WHAT TO WORK ON:
The whole listing below, with no pictures, is to be repeated as it stands.
[COLLECTED MATERIAL Boundary: Start]
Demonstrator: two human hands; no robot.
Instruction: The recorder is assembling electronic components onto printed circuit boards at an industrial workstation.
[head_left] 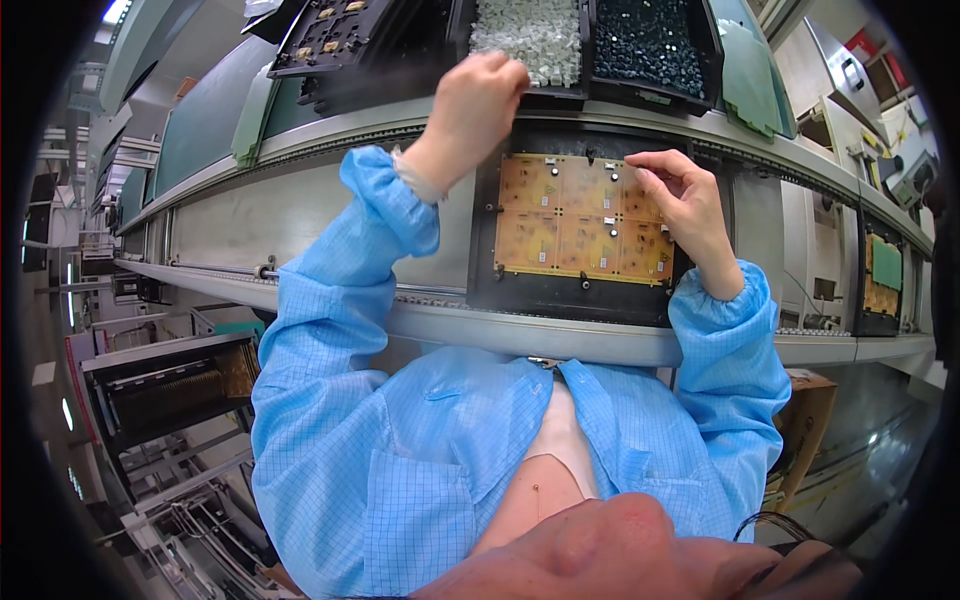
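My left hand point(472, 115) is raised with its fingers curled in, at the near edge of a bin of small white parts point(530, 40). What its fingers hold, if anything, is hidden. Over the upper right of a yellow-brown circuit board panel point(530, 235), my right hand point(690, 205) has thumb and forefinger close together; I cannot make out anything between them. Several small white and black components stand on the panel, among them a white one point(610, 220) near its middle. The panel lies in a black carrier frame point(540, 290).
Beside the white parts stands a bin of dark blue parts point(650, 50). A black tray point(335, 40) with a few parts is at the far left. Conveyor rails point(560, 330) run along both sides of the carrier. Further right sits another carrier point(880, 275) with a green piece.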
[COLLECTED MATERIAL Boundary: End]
REPLY TO THE TASK:
Demonstrator: two human hands; no robot.
Instruction: The recorder is assembling electronic components onto printed circuit boards at an industrial workstation.
[head_left] 
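My left hand point(472, 115) is raised with its fingers curled in, at the near edge of a bin of small white parts point(530, 40). What its fingers hold, if anything, is hidden. Over the upper right of a yellow-brown circuit board panel point(530, 235), my right hand point(690, 205) has thumb and forefinger close together; I cannot make out anything between them. Several small white and black components stand on the panel, among them a white one point(610, 220) near its middle. The panel lies in a black carrier frame point(540, 290).
Beside the white parts stands a bin of dark blue parts point(650, 50). A black tray point(335, 40) with a few parts is at the far left. Conveyor rails point(560, 330) run along both sides of the carrier. Further right sits another carrier point(880, 275) with a green piece.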

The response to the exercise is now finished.